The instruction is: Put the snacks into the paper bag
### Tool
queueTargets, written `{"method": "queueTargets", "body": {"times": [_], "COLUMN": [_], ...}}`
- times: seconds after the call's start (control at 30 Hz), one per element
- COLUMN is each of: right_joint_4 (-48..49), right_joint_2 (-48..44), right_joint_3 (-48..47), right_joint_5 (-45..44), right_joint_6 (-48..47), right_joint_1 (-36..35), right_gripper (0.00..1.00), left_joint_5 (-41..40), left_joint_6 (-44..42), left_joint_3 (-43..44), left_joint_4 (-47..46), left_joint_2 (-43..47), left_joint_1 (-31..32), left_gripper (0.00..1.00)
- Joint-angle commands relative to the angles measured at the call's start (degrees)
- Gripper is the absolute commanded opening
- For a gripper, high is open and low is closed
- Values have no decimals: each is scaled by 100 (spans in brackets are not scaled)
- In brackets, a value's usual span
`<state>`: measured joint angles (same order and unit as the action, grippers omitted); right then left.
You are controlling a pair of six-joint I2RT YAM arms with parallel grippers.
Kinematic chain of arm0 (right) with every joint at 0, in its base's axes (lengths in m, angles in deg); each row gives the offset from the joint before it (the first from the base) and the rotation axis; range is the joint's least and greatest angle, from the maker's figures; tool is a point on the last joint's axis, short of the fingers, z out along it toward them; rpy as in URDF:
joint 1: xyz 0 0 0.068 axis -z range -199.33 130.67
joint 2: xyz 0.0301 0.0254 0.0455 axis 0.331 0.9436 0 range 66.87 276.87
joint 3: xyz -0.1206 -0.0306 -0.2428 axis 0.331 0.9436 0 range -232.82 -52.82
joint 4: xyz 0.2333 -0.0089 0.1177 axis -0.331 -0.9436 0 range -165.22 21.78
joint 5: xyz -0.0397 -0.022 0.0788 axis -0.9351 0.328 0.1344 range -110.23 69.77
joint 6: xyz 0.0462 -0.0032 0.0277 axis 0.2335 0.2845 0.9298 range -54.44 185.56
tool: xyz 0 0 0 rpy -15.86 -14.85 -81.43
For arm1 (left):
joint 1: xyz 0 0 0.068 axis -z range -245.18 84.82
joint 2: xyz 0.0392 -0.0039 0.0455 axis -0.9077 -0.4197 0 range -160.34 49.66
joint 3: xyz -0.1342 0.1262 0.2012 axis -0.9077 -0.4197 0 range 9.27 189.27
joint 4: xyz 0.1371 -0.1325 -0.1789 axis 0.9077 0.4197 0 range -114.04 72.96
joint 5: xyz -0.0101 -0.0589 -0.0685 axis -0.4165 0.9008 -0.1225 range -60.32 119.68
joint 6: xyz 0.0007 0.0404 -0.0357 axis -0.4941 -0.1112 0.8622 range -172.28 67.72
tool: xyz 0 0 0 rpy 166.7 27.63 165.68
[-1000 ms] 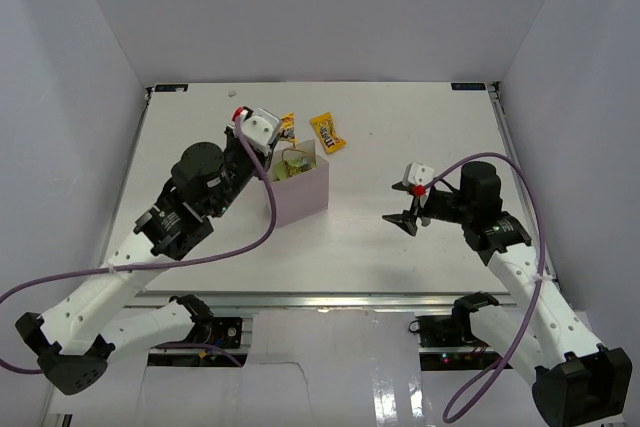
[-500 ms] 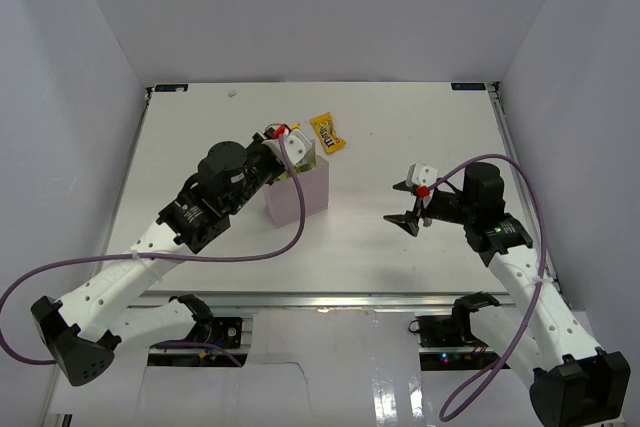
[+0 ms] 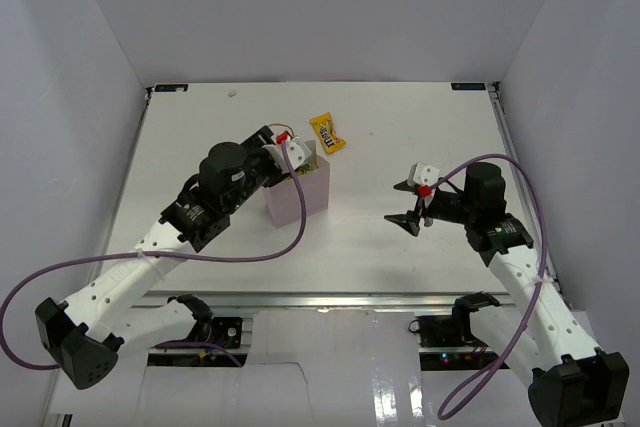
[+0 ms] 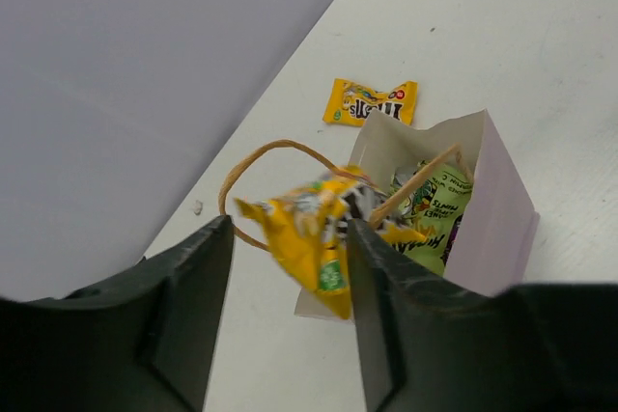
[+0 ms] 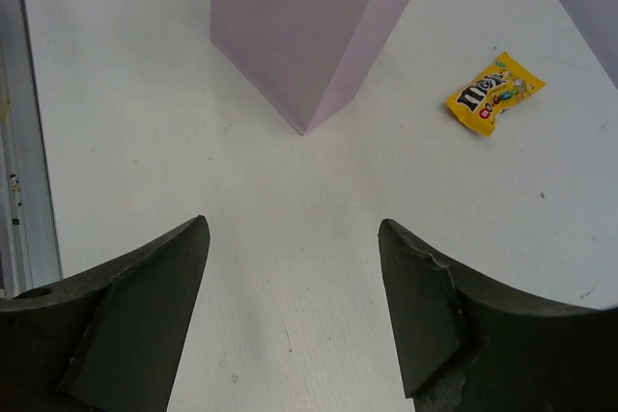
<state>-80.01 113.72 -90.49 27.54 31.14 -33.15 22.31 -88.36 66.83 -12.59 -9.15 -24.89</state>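
The tabletop (image 3: 200,137) is white and flat. Plain pale walls (image 3: 300,7) stand on its left, right and far sides. A purple cable (image 3: 250,255) runs along each arm.

The paper bag (image 3: 305,197) is pink and stands upright, a little left of the middle. One yellow packet (image 3: 327,133) lies flat on the tabletop, just past the far side of the bag and not touching it.

The left tool (image 3: 290,152) hangs over the open top of the bag. From above you cannot tell what it holds. The left wrist view shows it: the two black fingers (image 4: 183,315) are clamped on a second yellow packet (image 4: 309,233), crumpled, above the bag's mouth and its brown cord handle (image 4: 261,156). That view also looks down into the bag, where a lime-green packet (image 4: 439,205) lies with something dark beside it.

The right tool (image 3: 403,205) is on the right, well apart from the bag. Its fingers are spread wide with nothing between them. The right wrist view shows only the bag's closed pink side, the bare tabletop and the loose yellow packet far off.
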Motion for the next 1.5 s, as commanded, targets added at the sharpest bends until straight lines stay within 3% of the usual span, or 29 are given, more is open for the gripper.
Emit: {"method": "queueTargets", "body": {"times": [0.0,0.23,0.33,0.4,0.5,0.53,0.67,0.8,0.93,1.0,1.17,1.47], "right_joint_4": [212,195,273,309,46,-172,-351,-148,-560,-578,-526,-500], "right_joint_2": [17,386,947,1728,3072,3406,5268,6553,8186,8541,9122,9228], "right_joint_3": [-21,-232,-581,-916,-2004,-2669,-4167,-5528,-7652,-8050,-8362,-7888], "right_joint_5": [136,136,-39,-389,-1381,-2333,-4238,-4530,-4636,-4654,-4724,-4618], "right_joint_6": [110,207,513,1075,1890,2095,2782,2966,3396,3572,3766,3705], "right_joint_1": [29,29,20,11,-225,-504,-1157,-1316,-1324,-1333,-1386,-1421], "right_gripper": [77,77,80,82,86,90,97,98,97,95,88,70], "left_joint_5": [202,141,-87,-211,-387,-396,-343,-616,-1054,-1125,-941,-713], "left_joint_6": [83,381,758,1443,2454,2621,2991,3176,3133,3133,3098,3054], "left_joint_3": [-78,-131,-131,-227,-718,-894,-2157,-2758,-2873,-2873,-2900,-2882], "left_joint_4": [-177,-274,-476,-678,-653,-556,-424,-353,-388,-362,-388,-388], "left_joint_2": [141,369,562,931,1660,1879,3336,4392,4904,4984,5046,4879], "left_joint_1": [-30,-65,-74,-74,-74,-74,-83,-83,-83,-83,-92,-83], "left_gripper": [64,86,91,93,98,98,98,98,98,98,98,98]}}
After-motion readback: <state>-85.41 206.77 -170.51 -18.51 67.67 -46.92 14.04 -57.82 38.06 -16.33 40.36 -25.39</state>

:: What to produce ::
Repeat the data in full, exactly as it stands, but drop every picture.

:: Answer space ::
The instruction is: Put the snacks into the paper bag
### Tool
queueTargets, written `{"method": "queueTargets", "body": {"times": [_], "COLUMN": [_], ...}}`
- times: seconds after the call's start (control at 30 Hz), one per element
- COLUMN is each of: right_joint_4 (-48..49), right_joint_2 (-48..44), right_joint_3 (-48..47), right_joint_5 (-45..44), right_joint_6 (-48..47), right_joint_1 (-36..35), right_gripper (0.00..1.00), left_joint_5 (-41..40), left_joint_6 (-44..42), left_joint_3 (-43..44), left_joint_4 (-47..46), left_joint_2 (-43..47), left_joint_1 (-31..32), left_gripper (0.00..1.00)
- Joint-angle commands relative to the angles measured at the call's start (degrees)
- Gripper is the absolute commanded opening
- For a gripper, high is open and low is closed
- Values have no decimals: each is scaled by 100 (spans in brackets are not scaled)
- In brackets, a value's usual span
`<state>`: measured joint angles (same order and unit as the action, grippers omitted); right then left.
You are controlling a pair of six-joint I2RT YAM arms with parallel grippers.
Kinematic chain of arm0 (right) with every joint at 0, in its base's axes (lengths in m, angles in deg); each row gives the offset from the joint before it (the first from the base) and the rotation axis; range is the joint's least and greatest angle, from the maker's figures; tool is a point on the last joint's axis, short of the fingers, z out along it toward them; rpy as in URDF:
joint 1: xyz 0 0 0.068 axis -z range -199.33 130.67
joint 2: xyz 0.0301 0.0254 0.0455 axis 0.331 0.9436 0 range 66.87 276.87
joint 3: xyz -0.1206 -0.0306 -0.2428 axis 0.331 0.9436 0 range -232.82 -52.82
joint 4: xyz 0.2333 -0.0089 0.1177 axis -0.331 -0.9436 0 range -165.22 21.78
joint 5: xyz -0.0397 -0.022 0.0788 axis -0.9351 0.328 0.1344 range -110.23 69.77
joint 6: xyz 0.0462 -0.0032 0.0277 axis 0.2335 0.2845 0.9298 range -54.44 185.56
tool: xyz 0 0 0 rpy -15.86 -14.85 -81.43
For arm1 (left):
joint 1: xyz 0 0 0.068 axis -z range -245.18 84.82
joint 2: xyz 0.0392 -0.0039 0.0455 axis -0.9077 -0.4197 0 range -160.34 49.66
joint 3: xyz -0.1342 0.1262 0.2012 axis -0.9077 -0.4197 0 range 9.27 189.27
joint 4: xyz 0.1371 -0.1325 -0.1789 axis 0.9077 0.4197 0 range -114.04 72.96
joint 5: xyz -0.0101 -0.0589 -0.0685 axis -0.4165 0.9008 -0.1225 range -60.32 119.68
joint 6: xyz 0.0007 0.0404 -0.0357 axis -0.4941 -0.1112 0.8622 range -172.28 67.72
tool: xyz 0 0 0 rpy 166.7 27.63 165.68
[-1000 ms] 
[-500 ms] 
[+0 ms] 
[+0 ms] 
[+0 ms] 
<state>-80.01 113.72 -90.49 27.54 31.14 -33.15 22.31 -88.36 66.83 -12.59 -9.15 -24.89</state>
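The tabletop (image 3: 200,137) is white and flat. Plain pale walls (image 3: 300,7) stand on its left, right and far sides. A purple cable (image 3: 250,255) runs along each arm.

The paper bag (image 3: 305,197) is pink and stands upright, a little left of the middle. One yellow packet (image 3: 327,133) lies flat on the tabletop, just past the far side of the bag and not touching it.

The left tool (image 3: 290,152) hangs over the open top of the bag. From above you cannot tell what it holds. The left wrist view shows it: the two black fingers (image 4: 183,315) are clamped on a second yellow packet (image 4: 309,233), crumpled, above the bag's mouth and its brown cord handle (image 4: 261,156). That view also looks down into the bag, where a lime-green packet (image 4: 439,205) lies with something dark beside it.

The right tool (image 3: 403,205) is on the right, well apart from the bag. Its fingers are spread wide with nothing between them. The right wrist view shows only the bag's closed pink side, the bare tabletop and the loose yellow packet far off.
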Motion for the next 1.5 s, as commanded, targets added at the sharpest bends until straight lines stay within 3% of the usual span, or 29 are given, more is open for the gripper.
Emit: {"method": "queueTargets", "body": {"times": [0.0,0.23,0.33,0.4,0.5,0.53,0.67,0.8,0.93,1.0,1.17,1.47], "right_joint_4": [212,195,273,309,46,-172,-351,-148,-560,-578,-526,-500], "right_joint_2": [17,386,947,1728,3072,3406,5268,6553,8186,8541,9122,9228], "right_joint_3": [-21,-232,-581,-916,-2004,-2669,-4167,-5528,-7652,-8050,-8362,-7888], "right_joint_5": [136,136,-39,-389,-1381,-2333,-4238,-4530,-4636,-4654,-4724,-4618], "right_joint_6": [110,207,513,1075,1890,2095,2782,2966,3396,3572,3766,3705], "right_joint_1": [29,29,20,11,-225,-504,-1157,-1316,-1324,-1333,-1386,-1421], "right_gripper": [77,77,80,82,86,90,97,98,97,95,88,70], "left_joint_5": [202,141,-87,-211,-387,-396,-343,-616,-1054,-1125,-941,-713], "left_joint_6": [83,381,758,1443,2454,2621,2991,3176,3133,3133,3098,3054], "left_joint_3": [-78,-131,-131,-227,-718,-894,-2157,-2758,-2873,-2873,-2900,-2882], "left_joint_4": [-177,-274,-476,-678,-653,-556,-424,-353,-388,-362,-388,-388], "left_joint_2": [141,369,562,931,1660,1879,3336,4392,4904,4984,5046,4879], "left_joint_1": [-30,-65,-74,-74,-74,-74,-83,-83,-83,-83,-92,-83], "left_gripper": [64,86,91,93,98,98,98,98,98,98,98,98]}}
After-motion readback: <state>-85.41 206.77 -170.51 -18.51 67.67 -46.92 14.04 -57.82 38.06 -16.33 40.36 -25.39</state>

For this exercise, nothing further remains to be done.